Lo scorso agosto il Consiglio dei Ministri ha approvato un decreto legislativo che integra e modifica il decreto 118/2011 che reca le disposizioni  per l'armonizzazione dei sistemi contabili e degli schemi di bilancio delle Regioni, degli enti locali e dei loro organismi. Spiega Sicilia: “L'idea del decreto è quella di correggere alcune dinamiche che si venivano a manifestare in quanto la contabilità finanziara ha delle caratteristiche e una serie di pregi, ma l'applicazione di questi principi ha finito per generare dei problemi. Le faccio un esempio banale. Il bilancio della Regione, a causa di formati diversi, non interloquiva correttamente con i bilanci degli enti locali: un problema che si ripercuoteva anche nelle registrazioni contabili, nel caso dei debiti degli enti verso le Regioni stesse, ad esempio. Il nuovo modello vuole un maggior dialogo tra i sistemi contabili e in qualche modo rimediare a una serie di disfunzioni. Inoltre, restringe il concetto di accertamento ai crediti realmente esigibili, mentre prima la funzione di accertamento delle entrate lasciava spazi di manovra tali per cui gli enti procedevano in maniera discrezionale. A partire dal 2015 la riforma dovrebbe andare a regime,  per tutti gli enti indistintamente, oltre a quelli sperimentatori che hanno messo mano al sistema in coesistenza con i  vecchi schemi”.

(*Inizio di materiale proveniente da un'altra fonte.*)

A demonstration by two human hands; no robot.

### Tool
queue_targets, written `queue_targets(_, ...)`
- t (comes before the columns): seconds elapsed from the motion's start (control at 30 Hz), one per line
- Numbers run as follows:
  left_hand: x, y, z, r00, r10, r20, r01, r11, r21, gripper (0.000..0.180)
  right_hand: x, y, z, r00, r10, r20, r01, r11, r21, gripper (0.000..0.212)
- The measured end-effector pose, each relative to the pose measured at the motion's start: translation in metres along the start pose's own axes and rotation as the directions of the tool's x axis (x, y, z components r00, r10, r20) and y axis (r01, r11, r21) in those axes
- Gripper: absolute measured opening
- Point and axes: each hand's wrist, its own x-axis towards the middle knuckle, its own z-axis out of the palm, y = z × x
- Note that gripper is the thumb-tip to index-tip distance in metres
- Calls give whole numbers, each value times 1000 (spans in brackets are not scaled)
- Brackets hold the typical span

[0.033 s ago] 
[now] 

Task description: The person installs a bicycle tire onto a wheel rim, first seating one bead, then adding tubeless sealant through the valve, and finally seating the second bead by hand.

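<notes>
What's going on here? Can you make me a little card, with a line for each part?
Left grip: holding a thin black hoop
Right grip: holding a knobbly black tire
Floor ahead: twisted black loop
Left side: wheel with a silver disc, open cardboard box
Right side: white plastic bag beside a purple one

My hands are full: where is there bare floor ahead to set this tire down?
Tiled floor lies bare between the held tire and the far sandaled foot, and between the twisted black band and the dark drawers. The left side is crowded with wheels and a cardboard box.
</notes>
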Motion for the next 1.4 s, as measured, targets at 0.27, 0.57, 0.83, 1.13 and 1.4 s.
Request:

Anche il tema dell'armonizzazione contabile è un banco di prova per l'Italia di fronte all'Europa; come scrivono Sicilia e Steccolini “questa scelta desta preoccupazione perché rischia di rafforzare la posizione periferica dello stato italiano anche su temi su cui, considerato il peso del debito pubblico del nostro paese, ma anche del relativo pil, sarebbe auspicabile che l’Italia assumesse invece un ruolo da protagonista”. Non è difficile capire perché, spiegano le accademiche, e chi ci strappa la palma del cambiamento: “Altri Paesi, come la Germania, si muovono molto su questo fronte, anche grazie all'attività accademica e con una serie di iniziative significative; eppure la Germania, a differenza di paesi come la Gran Bretagna, non ha in passato primeggiato nel campo delle riforme dei sistemi contabili pubblici rispetto ad altri. Nel nostro caso, difficilmente si diventa capofila di questo cambiamento se non si è inclini a introdurre un certo tipo di sistema, scegliendo di riformare il vecchio”.